- McNair in the 2010s
- Born: October 1, 1951 Peekskill, New York, U.S.
- Died: June 7, 2014 (aged 62) Cranbury, New Jersey, U.S.
- Other names: Jimmy Mack; Uncle Jimmy Mack;
- Occupations: Comedian; writer;
- Spouse: Deneen
- Children: 2

= James McNair =

Comedian and writer from Peekskill, New York

James McNair (October 1, 1951 – June 7, 2014), known by his stage names Jimmy Mack and Uncle Jimmy Mack, was an American comedian and writer.

==Career==
Early in his career, McNair worked a number of jobs, including caseworker at a homeless shelter. He also worked to help those in his neighborhood, holding frequent fundraisers and serving food at a local Salvation Army shelter. The Peekskill, N.Y., native was well known in his community where he was often seen volunteering at his local church or playing host to The Original Uncle Jimmy Mack's Amateur Hour, a recurring fundraising event that helped to showcase local comedic talent.

McNair left the construction industry to pursue comedy, an effort that was grueling and paid little; but did put him in touch with other aspiring entertainers at, among other places, the Uptown Comedy Club in Harlem where he would meet Tracy Morgan. When Morgan later joined the cast of Saturday Night Live, McNair would often write sketches and material for the show in a freelance capacity. He was traveling with the comedy troupe the night of his death to aid with the writing for Morgan's "Turn it Funny" comedy stand-up tour.

==Mentorship==
According to the New York Daily News, McNair was a close friend and mentor to Morgan. Morgan's former wife, Sabina Morgan, noted that the two "were very close," calling McNair "...one of the first comedians that took Tracy under his wing."

Royale Watkins, a fellow comedian and contemporary of both McNair and Morgan, said in an interview, "There may be guys like Tracy who get the fame and notoriety, but you have people like Jimmy Mack who have kind of energized and fueled cats like Tracy and kept them going on the road."

==Death==
On June 7, 2014, McNair was killed at the age of 62 in a six-vehicle accident in New Jersey. McNair was a passenger in a limousine traveling northbound, north of Trenton, New Jersey, on the New Jersey Turnpike, just after 1:00 AM EDT, when the limo bus was struck from behind by a Walmart-operated tractor-trailer, causing a chain reaction crash. The group was returning from a show at the Dover Downs Hotel & Casino in Dover, Delaware.
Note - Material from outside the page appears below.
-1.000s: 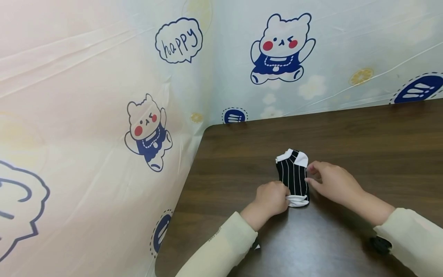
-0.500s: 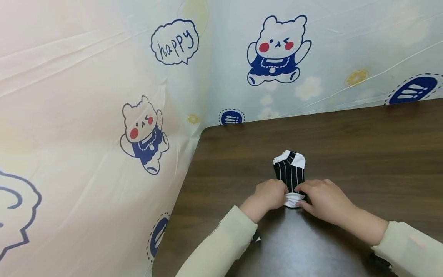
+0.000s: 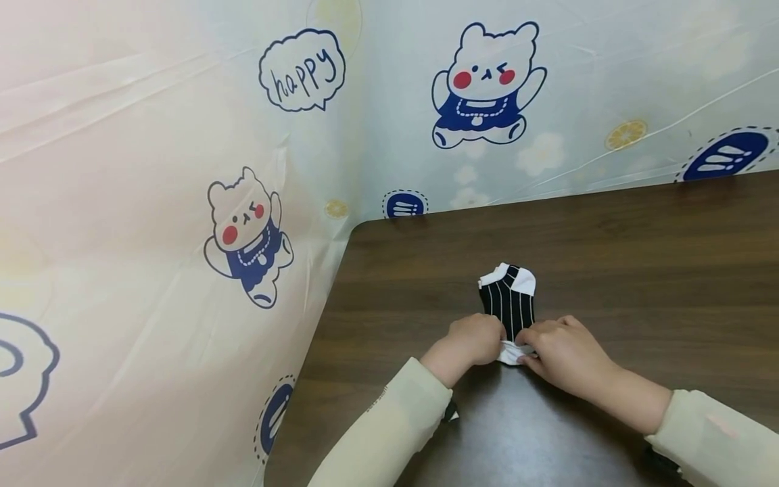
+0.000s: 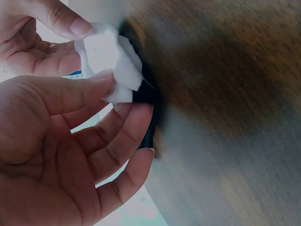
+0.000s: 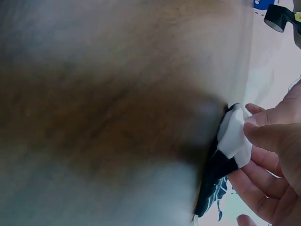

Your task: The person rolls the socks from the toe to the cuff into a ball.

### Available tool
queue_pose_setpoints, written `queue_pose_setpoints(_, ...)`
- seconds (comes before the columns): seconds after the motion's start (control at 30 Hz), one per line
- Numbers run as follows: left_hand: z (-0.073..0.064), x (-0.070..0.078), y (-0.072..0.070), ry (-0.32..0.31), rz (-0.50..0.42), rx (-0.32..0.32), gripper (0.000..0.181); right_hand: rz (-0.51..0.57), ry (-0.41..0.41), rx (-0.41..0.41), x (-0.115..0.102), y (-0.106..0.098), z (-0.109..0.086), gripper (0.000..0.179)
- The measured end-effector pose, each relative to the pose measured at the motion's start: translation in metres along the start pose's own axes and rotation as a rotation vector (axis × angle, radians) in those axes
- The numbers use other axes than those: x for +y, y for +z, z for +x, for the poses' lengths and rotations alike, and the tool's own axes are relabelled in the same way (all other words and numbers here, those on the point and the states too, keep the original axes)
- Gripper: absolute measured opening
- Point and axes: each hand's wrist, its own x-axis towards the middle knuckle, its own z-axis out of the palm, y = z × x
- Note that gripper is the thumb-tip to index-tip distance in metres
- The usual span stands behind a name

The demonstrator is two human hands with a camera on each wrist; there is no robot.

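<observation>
A black sock with thin white stripes (image 3: 510, 304) lies on the table, its white heel and cuff pointing away from me. The near end shows a white folded part (image 3: 510, 352). My left hand (image 3: 471, 340) pinches the left side of that white part, thumb on top in the left wrist view, where the white fabric (image 4: 101, 52) is bunched. From the right, my right hand (image 3: 569, 357) pinches the other side between thumb and fingers. In the right wrist view the white end (image 5: 233, 134) is lifted off the table. Whether a second sock lies underneath, I cannot tell.
The brown wooden table (image 3: 639, 270) meets a cartoon-printed cloth (image 3: 389, 122) at its back and left edges. A small black-and-white item (image 3: 451, 411) peeks out beside the left sleeve. Something black (image 3: 662, 463) shows under the right sleeve.
My right hand has come from the sock's right side down to its near white end and now pinches it. The left hand has kept its hold there.
</observation>
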Motion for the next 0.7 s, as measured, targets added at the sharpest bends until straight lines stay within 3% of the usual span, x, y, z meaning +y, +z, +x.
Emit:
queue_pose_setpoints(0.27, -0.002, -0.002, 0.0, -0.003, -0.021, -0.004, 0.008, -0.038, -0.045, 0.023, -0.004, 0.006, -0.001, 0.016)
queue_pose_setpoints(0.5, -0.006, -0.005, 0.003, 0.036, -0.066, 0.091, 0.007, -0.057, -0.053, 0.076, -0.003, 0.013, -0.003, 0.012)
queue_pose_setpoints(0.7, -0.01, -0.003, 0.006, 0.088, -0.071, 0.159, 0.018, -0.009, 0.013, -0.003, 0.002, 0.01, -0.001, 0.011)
Three others, Ardie Fuqua, Jeffrey Millea, and actor/comedian Tracy Morgan, were injured in the crash. On July 10, 2014, Morgan and the other two passengers filed a lawsuit against Walmart, alleging the driver of the firm's tractor-trailer had not slept for 24 hours before the crash.

He was buried at Hillside Cemetery in Cortlandt Manor, Westchester County, New York.